Review: Donato – Enzo



  • 01. Einfach
    02. Feuer
    feat. Tatwaffe
    03. STRG-Z
    04. Winterschlaf
    05. Nordsüdwestost
    06. Du
    07. Wozu
    feat. Jinx
    08. Wenn ich gehe
    09. Nachtrag
    feat. Jinx
    10. Gib dich nicht auf
    11. Panzer
    12. König & Königin
    13. Ich bin nicht normal
    14. Qual
    feat. Moses Pelham
    15. Bei Nacht
    16. Enzo


    Zwischen den üblichen Verdächtigen, wenn es um Deutschrap in den Charts geht, und den Hobbymusikern, die den tiefsten Untergrund bevölkern, gibt es eine gewaltige Anzahl an semi-bekannten Rappern, die mal mehr, mal weniger erfolgreich sind. Der "normale", wünschenswerte Werdegang solcher Rapper besteht wohl darin, sich nach und nach zu steigern und neue Fans zu finden, um im Laufe der Zeit immer mehr Gehör geschenkt zu bekommen. Dennoch kommt es ab und an vor, dass ein Künstler, der nie so ganz da, aber irgendwie auch nie so ganz weg war, urplötzlich in aller Munde ist. Dem Dortmunder Donato ist so eine Überraschung zumindest im kleinen Maße gelungen. Sein nunmehr drittes Soloalbum ließ fast vier Jahre auf sich warten und scheint – getreu dem Motto "Was lange währt, wird endlich gut" – von positiver Resonanz nur so überhäuft zu werden. Chakuza gab via Twitter sogar bekannt, dass "Enzo", so der Titel von Donatos neuem Werk, textlich eines der drei besten Deutschrapalben sei, die er jemals gehört habe. Bei einem derartigen Vorlauf legt der Hörer natürlich große Erwartungen in das über Kopfhörer Recordings veröffentlichte Werk – doch kann es diesen überhaupt gerecht werden?
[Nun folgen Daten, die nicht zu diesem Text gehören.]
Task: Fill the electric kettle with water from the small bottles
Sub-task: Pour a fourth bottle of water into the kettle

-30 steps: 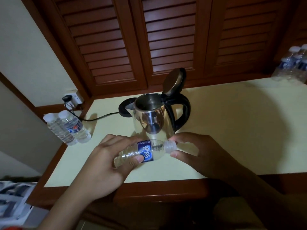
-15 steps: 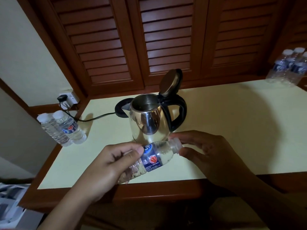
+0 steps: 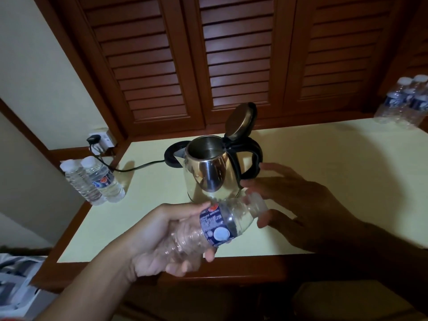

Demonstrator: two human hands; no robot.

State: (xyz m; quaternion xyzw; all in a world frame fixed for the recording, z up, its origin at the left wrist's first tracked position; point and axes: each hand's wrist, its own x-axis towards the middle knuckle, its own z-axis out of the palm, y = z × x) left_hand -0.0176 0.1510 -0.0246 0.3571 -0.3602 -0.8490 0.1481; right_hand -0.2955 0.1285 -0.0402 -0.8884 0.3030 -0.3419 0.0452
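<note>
While the small clear plastic bottle with blue label point(image 3: 222, 224) is gripped by the fingers point(image 3: 209, 256) of the left hand point(image 3: 162, 246), its neck is flanked by the right hand point(image 3: 301, 205); a pinch cannot be confirmed. Just at its 12 o'clock, the open-lidded steel kettle point(image 3: 208, 172) is stood.

Dim, warm light; the right hand point(image 3: 308, 212) lies in shadow, the kettle point(image 3: 209, 174) glints, and frame edges bow and blur.

There is one kettle point(image 3: 208, 172), one bottle point(image 3: 220, 223) in front, two bottles point(image 3: 104, 181) at left, and a blurred cluster point(image 3: 407, 100) of bottles at right, too indistinct to count.
</note>
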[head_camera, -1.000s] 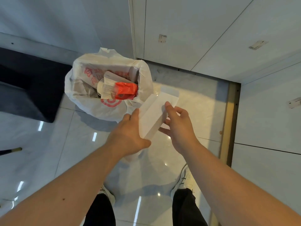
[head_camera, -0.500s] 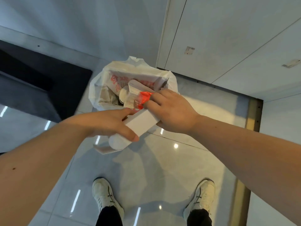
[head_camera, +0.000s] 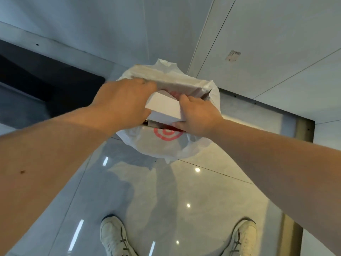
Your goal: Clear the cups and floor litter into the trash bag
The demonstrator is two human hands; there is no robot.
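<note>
Both hands, left hand [head_camera: 123,100] and right hand [head_camera: 199,115], grip a flat white box [head_camera: 164,106] in the mouth of the white trash bag [head_camera: 164,145] standing on the glossy floor [head_camera: 166,200].

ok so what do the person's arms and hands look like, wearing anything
Both forearms are bare up to the frame edge: no sleeves, gloves, watch or rings show on the left hand or right hand. The left forearm carries a small dark mole.
</note>
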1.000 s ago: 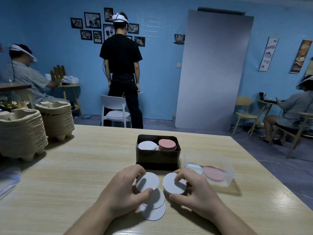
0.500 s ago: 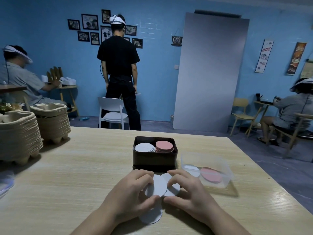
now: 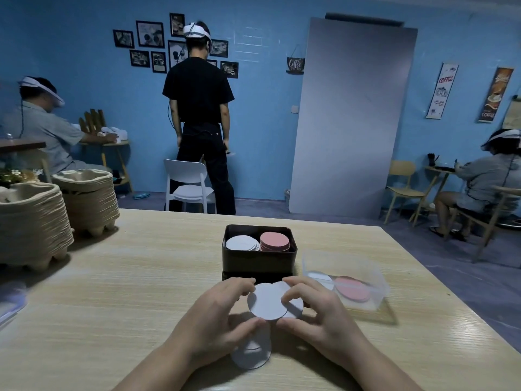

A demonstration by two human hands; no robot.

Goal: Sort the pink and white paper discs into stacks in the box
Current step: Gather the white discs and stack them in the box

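The left hand (image 3: 222, 323) and right hand (image 3: 318, 320) pinched white round paper discs (image 3: 266, 304) near the dark rectangular box (image 3: 258, 263) holding a white stack (image 3: 242, 243) and pink stack (image 3: 274, 240). Further discs (image 3: 252, 355) on the worktop (image 3: 141, 277) lay partly hidden beneath the left hand.

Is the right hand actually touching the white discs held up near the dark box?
Touching. The head view shows the right hand pinching the white discs at their right edge, fingers on top, thumb below.
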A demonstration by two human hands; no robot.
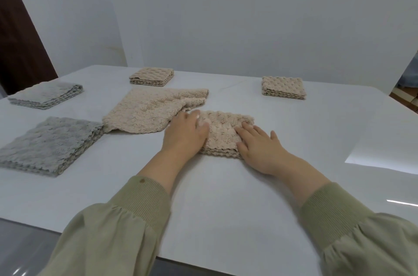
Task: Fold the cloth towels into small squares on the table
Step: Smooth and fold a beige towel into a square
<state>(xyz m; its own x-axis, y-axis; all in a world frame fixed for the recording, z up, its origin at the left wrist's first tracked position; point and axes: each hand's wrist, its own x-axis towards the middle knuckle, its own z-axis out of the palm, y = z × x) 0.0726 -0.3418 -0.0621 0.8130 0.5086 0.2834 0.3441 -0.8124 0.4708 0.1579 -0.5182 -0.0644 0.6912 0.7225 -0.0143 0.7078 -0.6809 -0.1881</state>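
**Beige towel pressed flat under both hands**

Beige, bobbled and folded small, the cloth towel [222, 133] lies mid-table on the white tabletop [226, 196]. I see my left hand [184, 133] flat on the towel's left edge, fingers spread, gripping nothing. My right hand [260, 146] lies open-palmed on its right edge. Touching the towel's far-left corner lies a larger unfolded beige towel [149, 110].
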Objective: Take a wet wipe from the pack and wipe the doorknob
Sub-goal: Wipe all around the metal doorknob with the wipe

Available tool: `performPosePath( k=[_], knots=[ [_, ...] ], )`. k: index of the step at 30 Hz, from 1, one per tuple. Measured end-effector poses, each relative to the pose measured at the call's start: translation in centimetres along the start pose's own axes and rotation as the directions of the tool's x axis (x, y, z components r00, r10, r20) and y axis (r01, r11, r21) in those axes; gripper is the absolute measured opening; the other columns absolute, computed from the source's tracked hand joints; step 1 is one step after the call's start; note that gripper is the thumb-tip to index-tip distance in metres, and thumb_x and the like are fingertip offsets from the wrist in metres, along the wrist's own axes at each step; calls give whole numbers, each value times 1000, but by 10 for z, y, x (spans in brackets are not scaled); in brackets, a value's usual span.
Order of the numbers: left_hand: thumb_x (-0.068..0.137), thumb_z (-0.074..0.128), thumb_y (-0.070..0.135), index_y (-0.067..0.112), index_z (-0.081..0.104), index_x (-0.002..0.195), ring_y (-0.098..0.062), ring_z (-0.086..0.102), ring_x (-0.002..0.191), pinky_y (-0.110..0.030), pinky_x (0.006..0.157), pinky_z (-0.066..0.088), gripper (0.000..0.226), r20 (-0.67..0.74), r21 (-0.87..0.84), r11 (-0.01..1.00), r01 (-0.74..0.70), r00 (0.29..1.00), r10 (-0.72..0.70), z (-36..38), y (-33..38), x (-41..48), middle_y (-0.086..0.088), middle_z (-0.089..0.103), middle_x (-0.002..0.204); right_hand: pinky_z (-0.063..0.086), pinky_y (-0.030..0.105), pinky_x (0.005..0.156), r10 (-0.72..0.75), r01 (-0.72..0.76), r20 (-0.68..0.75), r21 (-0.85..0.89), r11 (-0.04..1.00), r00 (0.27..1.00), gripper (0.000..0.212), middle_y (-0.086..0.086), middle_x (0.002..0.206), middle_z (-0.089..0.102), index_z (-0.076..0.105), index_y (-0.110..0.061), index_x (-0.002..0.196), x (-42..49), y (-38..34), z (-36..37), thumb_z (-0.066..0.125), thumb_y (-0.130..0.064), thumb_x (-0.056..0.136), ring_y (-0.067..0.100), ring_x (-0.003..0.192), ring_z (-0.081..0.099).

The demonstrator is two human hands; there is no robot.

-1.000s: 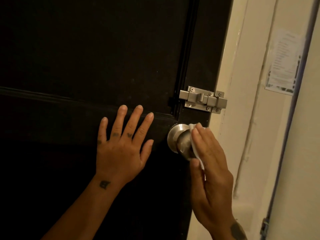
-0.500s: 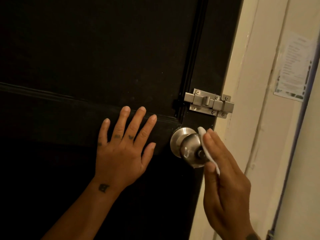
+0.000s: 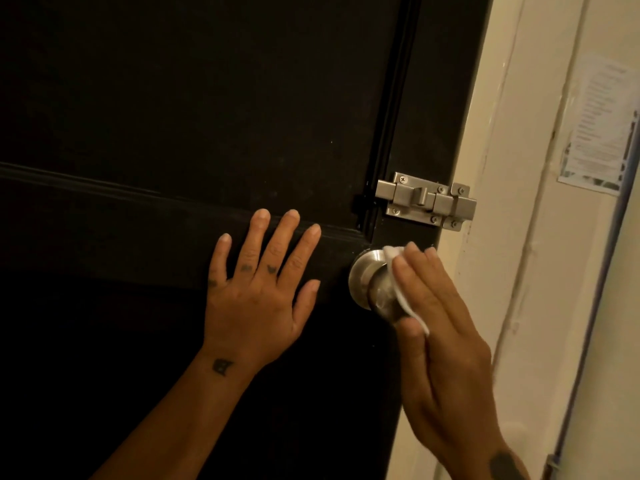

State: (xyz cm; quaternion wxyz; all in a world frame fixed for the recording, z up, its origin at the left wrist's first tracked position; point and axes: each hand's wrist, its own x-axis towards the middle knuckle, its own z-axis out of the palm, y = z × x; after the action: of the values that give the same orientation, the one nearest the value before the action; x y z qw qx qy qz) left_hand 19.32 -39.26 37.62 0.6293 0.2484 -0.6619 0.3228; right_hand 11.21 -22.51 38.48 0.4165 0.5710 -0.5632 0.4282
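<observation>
- The right hand (image 3: 446,341) has its fingers close together and nearly straight, laid over the wipe (image 3: 408,304). The thumb nips the wipe's lower edge against them.
- The wipe is pressed on the front and right side of the doorknob (image 3: 367,278). One white corner shows by the fingertips and another below the thumb.
- The first part looks done, since a wipe is out and in use. The pack is not in view.
- The wiping itself is under way. The knob's left side and its round base plate are not covered by the wipe, and I cannot tell whether they are already clean.
- The left hand (image 3: 252,299) lies flat on the dark door (image 3: 173,98) with fingers spread, just left of the knob. It holds nothing and is likely steadying the door.
- A metal bolt (image 3: 426,200) sits above the knob, and the pale door frame (image 3: 491,168) is to the right.
- Left to do, as I judge it, is to work round the rest of the knob and then lift the wipe away.
</observation>
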Motion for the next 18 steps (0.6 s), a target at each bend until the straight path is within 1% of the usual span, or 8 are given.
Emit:
performPosePath(
  k=[3, 5, 7, 8, 10, 13, 15, 18],
  knots=[
    [90, 33, 43, 23, 27, 141, -26, 25, 134, -49, 105, 17, 55, 13, -7, 1000, 0, 1000, 0, -2, 0, 1, -2, 26, 145, 22, 21, 110, 101, -96, -35, 128, 987, 994, 50, -5, 143, 36, 33, -19, 136, 2, 4, -3, 20, -45, 96, 7, 135, 27],
    [90, 33, 43, 22, 26, 141, -26, 25, 134, -49, 105, 17, 56, 29, -6, 1000, 0, 1000, 0, -2, 0, 1, -2, 26, 145, 20, 18, 110, 82, -77, -46, 99, 992, 996, 51, -4, 144, 35, 33, -16, 136, -4, 1, -1, 18, -45, 96, 8, 136, 26],
    [90, 32, 43, 20, 25, 142, -26, 24, 134, -48, 106, 16, 57, 41, 6, 1000, 4, 999, -4, -2, 0, 1, -2, 25, 146, 17, 18, 111, 30, -28, -44, 37, 999, 999, 51, 0, 145, 33, 34, -12, 136, -7, -1, 3, 19, -42, 97, 10, 138, 22],
    [90, 32, 43, 19, 24, 142, -26, 24, 135, -48, 106, 16, 58, 46, 12, 1000, 6, 999, -6, -2, 0, 0, -2, 25, 146, 16, 18, 111, 28, -26, -44, 40, 999, 999, 50, 0, 145, 32, 34, -12, 136, -6, -1, 4, 20, -41, 97, 9, 138, 20],
    [91, 31, 43, 17, 23, 143, -26, 23, 135, -48, 107, 15, 59, 57, 18, 1000, 12, 998, -13, -2, 0, 0, -3, 25, 147, 17, 20, 111, 87, -80, -56, 116, 990, 995, 49, -1, 145, 32, 34, -13, 136, -1, 1, 5, 24, -38, 96, 8, 138, 21],
    [90, 31, 43, 14, 24, 142, -26, 23, 135, -49, 109, 17, 60, 96, 33, 999, 20, 995, -23, -7, 0, 2, -4, 27, 147, 25, 26, 110, 174, -146, -91, 256, 956, 981, 48, 4, 144, 39, 34, -12, 137, -3, 4, 5, 27, -31, 93, 7, 135, 27],
    [88, 33, 42, 12, 29, 140, -27, 26, 135, -53, 106, 17, 60, 139, 38, 999, 31, 990, -36, -12, 4, 4, -6, 36, 146, 26, 23, 110, 159, -124, -121, 260, 958, 980, 47, 8, 144, 39, 31, -12, 138, -12, 2, 7, 28, -31, 95, 9, 135, 29],
    [83, 37, 38, 10, 48, 128, -29, 38, 133, -61, 101, 10, 54, 180, 11, 998, 64, 981, -65, -20, 13, 18, -9, 51, 137, 26, 24, 110, 146, -98, -153, 284, 954, 977, 45, 8, 144, 38, 32, -11, 137, -15, 1, 10, 28, -30, 96, 11, 136, 29]
  ],
)
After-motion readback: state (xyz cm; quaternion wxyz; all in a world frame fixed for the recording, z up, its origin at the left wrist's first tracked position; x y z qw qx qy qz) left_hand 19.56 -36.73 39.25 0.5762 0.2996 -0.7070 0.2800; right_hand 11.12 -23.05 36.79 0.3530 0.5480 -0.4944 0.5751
    "Bauen ein Haus, neuer Mann, neue Frau, die alten Sachen verramscht/
    Verworfener Traum, raus aus den Knebeln der Angst – umworbener Rausch/
    Seidene Fäden halten den Käfig zusammen/
    Ich schneide sie durch und gehe es an – jetzt/
    "
    (Donato auf "Einfach")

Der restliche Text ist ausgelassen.